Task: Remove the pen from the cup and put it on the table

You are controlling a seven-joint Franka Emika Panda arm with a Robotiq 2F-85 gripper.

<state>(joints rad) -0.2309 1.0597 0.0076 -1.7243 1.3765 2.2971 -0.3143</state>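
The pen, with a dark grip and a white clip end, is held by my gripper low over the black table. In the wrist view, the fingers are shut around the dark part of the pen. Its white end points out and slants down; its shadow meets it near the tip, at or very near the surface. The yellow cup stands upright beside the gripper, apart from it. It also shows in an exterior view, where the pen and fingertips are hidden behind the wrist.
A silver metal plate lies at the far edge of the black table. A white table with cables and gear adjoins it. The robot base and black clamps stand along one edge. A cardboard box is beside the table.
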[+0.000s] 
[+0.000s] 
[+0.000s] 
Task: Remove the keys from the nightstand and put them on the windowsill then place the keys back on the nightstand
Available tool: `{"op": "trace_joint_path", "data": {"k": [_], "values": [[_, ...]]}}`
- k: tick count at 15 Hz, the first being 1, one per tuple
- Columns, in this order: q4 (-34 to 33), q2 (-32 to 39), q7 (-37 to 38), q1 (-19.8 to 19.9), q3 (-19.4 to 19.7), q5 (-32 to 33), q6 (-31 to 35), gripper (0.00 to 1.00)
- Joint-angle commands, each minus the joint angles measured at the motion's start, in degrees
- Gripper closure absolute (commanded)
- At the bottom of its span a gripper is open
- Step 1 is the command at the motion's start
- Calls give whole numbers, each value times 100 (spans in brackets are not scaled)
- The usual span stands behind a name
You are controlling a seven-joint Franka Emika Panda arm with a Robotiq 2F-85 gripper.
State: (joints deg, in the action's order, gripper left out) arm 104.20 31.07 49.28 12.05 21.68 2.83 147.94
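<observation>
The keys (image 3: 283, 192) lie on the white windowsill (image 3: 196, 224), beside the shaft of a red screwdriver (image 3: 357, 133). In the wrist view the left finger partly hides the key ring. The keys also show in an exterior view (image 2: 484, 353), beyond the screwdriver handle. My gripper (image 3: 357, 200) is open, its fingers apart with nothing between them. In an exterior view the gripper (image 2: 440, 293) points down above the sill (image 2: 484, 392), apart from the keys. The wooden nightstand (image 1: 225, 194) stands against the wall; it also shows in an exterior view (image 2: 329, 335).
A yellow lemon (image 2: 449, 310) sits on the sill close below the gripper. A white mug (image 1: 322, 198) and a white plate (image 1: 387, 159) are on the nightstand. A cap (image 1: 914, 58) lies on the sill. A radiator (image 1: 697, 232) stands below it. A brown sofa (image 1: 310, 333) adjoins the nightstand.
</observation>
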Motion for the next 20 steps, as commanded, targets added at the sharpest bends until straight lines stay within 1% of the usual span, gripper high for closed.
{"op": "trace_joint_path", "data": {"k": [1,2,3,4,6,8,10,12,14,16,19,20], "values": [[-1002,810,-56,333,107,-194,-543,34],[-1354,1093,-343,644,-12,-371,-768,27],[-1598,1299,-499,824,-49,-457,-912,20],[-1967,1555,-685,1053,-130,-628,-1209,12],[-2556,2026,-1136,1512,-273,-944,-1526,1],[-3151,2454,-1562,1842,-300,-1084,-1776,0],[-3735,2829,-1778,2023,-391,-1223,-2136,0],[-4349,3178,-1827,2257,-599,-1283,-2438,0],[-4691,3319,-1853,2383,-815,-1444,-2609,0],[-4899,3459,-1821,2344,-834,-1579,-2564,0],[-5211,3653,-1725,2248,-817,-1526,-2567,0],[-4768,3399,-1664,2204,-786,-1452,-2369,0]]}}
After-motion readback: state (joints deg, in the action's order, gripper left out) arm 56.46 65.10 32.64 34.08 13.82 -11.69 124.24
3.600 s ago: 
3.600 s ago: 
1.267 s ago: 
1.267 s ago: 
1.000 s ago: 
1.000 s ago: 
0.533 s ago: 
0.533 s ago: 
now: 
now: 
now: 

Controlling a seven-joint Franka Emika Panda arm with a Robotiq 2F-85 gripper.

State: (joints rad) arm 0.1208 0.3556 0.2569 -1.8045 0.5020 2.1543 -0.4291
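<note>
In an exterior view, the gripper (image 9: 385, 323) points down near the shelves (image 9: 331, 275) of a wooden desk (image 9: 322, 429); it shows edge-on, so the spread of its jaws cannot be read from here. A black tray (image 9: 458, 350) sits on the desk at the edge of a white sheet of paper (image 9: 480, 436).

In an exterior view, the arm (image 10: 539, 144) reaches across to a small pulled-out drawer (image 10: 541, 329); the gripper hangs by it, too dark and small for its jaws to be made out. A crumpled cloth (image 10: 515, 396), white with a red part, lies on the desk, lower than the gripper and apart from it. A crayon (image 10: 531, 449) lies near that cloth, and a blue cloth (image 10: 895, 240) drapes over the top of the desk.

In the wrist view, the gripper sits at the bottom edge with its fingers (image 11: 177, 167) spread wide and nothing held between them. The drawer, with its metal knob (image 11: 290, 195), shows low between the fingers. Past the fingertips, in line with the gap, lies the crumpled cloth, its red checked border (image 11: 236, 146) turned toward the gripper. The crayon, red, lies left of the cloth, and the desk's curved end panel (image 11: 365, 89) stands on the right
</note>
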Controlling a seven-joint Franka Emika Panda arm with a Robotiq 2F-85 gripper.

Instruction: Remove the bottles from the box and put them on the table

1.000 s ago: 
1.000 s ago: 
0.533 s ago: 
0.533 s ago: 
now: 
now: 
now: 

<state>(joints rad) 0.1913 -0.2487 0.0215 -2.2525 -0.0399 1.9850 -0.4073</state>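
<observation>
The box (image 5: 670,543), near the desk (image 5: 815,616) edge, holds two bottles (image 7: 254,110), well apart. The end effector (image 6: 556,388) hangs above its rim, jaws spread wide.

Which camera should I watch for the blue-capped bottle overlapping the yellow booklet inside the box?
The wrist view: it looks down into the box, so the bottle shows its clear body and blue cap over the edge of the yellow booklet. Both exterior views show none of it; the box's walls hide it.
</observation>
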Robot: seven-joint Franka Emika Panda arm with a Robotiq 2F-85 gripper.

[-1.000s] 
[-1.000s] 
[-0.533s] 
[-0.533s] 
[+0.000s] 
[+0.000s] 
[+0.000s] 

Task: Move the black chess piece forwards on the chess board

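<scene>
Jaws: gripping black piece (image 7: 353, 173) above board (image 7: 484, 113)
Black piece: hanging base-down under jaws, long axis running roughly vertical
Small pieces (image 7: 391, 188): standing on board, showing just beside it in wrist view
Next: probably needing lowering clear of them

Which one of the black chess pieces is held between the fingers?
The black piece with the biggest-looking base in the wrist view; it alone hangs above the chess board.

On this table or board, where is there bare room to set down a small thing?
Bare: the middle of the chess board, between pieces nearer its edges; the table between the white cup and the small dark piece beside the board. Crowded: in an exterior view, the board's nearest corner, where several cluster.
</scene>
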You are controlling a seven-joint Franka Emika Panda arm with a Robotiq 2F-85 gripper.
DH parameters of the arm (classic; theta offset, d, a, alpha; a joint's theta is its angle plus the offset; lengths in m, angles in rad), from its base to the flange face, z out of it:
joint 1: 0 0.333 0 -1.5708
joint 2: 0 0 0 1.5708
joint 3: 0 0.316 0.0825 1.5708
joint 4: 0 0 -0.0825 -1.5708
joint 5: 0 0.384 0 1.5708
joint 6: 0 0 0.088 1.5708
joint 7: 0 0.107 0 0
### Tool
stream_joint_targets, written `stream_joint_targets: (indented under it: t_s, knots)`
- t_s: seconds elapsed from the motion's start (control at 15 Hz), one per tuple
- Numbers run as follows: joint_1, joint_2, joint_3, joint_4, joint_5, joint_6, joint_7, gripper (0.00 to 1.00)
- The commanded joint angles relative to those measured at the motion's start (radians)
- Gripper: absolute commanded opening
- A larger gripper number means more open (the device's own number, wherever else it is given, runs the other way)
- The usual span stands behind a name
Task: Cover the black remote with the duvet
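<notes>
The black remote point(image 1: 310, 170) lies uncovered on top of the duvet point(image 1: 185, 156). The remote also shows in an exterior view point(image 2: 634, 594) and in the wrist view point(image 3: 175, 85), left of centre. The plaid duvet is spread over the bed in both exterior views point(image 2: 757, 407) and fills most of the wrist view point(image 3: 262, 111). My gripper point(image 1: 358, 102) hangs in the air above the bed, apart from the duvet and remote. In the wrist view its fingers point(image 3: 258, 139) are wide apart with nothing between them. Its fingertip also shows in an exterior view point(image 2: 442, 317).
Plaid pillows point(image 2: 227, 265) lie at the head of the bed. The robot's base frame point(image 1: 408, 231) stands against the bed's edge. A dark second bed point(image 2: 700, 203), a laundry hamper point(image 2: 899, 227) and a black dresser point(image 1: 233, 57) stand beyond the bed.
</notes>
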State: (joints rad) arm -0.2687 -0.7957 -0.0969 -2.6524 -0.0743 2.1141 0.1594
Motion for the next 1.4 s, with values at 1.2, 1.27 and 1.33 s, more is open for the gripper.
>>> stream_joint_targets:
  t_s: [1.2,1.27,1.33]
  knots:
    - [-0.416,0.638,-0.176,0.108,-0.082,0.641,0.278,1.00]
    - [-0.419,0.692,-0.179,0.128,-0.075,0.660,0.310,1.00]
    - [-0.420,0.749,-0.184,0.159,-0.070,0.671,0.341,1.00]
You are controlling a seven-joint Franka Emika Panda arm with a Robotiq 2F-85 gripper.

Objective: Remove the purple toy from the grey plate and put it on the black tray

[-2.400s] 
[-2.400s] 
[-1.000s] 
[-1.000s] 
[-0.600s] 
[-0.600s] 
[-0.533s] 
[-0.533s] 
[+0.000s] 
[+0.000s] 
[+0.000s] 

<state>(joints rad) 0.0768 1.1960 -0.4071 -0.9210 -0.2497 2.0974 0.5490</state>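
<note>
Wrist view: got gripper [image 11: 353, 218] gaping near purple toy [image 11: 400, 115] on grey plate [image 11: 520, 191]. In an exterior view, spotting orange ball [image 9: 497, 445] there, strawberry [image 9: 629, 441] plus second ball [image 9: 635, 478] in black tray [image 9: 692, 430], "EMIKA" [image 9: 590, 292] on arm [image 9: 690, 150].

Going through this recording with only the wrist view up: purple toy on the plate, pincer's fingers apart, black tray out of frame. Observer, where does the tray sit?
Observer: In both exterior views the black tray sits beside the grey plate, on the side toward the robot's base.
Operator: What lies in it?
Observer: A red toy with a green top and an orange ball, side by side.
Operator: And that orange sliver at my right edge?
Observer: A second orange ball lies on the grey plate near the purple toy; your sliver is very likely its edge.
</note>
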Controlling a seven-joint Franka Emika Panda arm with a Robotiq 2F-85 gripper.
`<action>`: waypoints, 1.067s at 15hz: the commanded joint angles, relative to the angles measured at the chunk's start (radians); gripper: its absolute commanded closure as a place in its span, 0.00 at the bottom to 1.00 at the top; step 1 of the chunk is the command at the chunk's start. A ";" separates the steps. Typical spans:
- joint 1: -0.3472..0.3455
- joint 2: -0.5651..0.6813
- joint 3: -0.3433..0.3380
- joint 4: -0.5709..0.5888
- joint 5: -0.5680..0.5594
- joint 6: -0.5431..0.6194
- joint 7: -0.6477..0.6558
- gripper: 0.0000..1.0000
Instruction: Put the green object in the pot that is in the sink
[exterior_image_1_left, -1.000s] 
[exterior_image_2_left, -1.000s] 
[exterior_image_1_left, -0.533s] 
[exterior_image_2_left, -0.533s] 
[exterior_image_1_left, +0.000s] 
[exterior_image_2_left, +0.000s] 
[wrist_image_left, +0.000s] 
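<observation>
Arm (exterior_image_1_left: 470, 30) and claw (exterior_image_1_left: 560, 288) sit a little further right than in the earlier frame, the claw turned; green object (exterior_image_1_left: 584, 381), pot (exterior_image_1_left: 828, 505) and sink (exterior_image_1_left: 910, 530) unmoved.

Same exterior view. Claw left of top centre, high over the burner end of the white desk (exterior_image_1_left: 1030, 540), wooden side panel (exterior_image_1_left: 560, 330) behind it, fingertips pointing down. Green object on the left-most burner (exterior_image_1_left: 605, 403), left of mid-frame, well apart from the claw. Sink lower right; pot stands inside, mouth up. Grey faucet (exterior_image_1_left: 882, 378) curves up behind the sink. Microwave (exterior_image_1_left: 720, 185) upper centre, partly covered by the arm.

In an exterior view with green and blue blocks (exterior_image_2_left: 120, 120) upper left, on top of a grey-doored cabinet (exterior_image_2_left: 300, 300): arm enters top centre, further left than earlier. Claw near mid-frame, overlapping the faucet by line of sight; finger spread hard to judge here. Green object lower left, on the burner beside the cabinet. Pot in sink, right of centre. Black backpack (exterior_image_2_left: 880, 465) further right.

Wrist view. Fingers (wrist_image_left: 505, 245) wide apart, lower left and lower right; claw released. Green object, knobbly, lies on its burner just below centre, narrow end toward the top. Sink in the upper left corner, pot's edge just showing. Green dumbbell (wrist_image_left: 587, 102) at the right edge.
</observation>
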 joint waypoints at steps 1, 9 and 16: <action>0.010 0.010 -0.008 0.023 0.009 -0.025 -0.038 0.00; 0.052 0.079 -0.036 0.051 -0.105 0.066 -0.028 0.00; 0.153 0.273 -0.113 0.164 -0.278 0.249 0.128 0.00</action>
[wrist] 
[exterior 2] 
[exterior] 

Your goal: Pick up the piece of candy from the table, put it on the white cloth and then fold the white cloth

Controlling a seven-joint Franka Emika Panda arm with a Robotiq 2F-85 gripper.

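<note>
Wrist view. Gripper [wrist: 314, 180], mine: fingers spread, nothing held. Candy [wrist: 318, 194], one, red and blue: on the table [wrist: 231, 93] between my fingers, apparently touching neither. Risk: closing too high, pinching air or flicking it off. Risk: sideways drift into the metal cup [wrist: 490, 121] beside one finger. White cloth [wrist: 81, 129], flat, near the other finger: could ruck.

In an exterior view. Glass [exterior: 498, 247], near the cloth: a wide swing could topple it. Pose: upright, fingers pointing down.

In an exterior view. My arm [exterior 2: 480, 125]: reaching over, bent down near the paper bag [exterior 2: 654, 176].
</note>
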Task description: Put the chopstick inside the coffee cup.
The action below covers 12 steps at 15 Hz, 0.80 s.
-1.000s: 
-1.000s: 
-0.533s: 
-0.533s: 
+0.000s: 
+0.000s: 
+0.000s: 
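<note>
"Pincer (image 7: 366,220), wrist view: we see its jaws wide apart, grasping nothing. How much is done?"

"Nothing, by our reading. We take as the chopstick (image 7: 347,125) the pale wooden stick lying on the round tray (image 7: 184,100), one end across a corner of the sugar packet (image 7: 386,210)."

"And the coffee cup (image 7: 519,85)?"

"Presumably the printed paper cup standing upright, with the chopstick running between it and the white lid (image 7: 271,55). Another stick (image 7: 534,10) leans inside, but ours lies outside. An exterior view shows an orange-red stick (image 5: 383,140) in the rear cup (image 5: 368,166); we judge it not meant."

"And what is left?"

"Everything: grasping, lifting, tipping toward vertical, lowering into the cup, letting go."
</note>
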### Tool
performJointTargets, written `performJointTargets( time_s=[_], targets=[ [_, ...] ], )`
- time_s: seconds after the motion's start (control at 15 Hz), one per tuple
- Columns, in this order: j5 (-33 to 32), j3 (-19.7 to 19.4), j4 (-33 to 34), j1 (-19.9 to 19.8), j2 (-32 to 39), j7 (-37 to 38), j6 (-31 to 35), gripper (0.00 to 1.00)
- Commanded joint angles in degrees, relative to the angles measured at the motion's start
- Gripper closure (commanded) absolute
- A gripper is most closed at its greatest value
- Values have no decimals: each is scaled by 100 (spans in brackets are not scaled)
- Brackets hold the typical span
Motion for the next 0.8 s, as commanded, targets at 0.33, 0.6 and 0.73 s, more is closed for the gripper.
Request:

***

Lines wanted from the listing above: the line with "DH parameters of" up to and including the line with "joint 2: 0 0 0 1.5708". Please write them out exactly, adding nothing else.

DH parameters of the arm (classic; theta offset, d, a, alpha; a joint's theta is its angle plus the offset; lengths in m, angles in rad), from its base to the flange face, z out of it:
joint 1: 0 0.333 0 -1.5708
joint 2: 0 0 0 1.5708

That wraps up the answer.